**WHAT YOU SHOULD DO**. Go through the data and copy each line that holds "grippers".

● ● ● ● ● ● ●

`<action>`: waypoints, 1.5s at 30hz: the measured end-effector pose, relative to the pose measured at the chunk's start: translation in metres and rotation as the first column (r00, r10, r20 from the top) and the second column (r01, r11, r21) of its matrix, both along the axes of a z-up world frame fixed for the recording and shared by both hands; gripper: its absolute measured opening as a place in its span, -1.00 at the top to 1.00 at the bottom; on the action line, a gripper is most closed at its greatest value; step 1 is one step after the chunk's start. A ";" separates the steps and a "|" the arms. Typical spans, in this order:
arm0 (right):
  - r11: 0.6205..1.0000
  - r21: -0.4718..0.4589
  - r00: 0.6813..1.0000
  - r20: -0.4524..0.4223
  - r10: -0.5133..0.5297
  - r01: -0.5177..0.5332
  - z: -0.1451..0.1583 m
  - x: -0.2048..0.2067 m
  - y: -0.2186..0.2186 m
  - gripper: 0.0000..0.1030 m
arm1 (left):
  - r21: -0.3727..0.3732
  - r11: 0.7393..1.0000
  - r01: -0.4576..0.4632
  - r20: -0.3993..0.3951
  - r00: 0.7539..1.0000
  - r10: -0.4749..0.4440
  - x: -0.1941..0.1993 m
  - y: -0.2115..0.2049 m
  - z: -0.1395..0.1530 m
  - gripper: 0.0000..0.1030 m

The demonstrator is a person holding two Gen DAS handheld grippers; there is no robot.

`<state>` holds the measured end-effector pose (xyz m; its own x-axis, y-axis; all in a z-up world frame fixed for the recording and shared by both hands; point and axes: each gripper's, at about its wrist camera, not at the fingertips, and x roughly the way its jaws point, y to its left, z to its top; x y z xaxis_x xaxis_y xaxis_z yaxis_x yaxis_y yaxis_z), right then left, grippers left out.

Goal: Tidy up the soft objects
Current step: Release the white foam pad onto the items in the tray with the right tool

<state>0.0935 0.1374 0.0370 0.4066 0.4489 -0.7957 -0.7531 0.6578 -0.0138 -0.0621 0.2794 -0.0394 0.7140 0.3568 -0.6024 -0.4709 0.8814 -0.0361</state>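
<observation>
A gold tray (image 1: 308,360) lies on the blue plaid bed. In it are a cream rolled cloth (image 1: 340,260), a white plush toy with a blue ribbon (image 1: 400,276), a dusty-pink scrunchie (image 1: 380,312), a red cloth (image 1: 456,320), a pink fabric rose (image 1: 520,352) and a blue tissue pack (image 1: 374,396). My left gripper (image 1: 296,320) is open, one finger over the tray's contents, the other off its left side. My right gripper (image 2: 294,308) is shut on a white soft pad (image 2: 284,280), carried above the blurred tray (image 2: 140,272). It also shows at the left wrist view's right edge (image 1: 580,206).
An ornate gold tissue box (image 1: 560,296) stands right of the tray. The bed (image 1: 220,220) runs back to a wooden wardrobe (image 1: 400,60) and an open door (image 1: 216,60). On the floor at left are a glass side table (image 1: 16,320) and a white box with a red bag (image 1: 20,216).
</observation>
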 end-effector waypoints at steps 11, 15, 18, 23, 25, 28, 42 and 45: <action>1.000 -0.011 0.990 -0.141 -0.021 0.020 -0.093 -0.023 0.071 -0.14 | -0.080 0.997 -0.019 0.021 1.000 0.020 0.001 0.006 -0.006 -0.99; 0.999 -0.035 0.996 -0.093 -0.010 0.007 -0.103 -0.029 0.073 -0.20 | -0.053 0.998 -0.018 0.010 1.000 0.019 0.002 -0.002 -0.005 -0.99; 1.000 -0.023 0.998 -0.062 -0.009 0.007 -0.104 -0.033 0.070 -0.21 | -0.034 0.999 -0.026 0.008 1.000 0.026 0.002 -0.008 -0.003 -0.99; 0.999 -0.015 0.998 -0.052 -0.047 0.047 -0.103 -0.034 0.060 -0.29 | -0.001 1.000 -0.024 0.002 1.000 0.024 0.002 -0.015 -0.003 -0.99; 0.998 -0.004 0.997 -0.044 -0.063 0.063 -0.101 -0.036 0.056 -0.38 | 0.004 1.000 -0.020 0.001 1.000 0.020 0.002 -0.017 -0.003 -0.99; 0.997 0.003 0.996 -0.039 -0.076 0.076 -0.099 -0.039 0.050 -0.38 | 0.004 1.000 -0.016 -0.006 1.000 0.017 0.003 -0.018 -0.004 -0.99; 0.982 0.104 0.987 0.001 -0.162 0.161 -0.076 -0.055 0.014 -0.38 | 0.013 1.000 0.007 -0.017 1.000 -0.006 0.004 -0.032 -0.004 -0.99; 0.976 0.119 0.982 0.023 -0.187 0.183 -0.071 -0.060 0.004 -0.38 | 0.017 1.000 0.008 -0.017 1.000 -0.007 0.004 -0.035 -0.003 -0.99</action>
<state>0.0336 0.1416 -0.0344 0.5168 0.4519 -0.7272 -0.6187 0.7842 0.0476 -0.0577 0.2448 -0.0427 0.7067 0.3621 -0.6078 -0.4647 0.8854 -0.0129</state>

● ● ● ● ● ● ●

**TASK RESULT**.
The demonstrator is a person holding two Gen DAS handheld grippers; there is no robot.
`<state>` holds the measured end-effector pose (xyz m; its own x-axis, y-axis; all in a z-up world frame fixed for the recording and shared by both hands; point and axes: each gripper's, at about its wrist camera, not at the fingertips, and x roughly the way its jaws point, y to its left, z to its top; x y z xaxis_x xaxis_y xaxis_z yaxis_x yaxis_y yaxis_z), right then left, grippers left out.

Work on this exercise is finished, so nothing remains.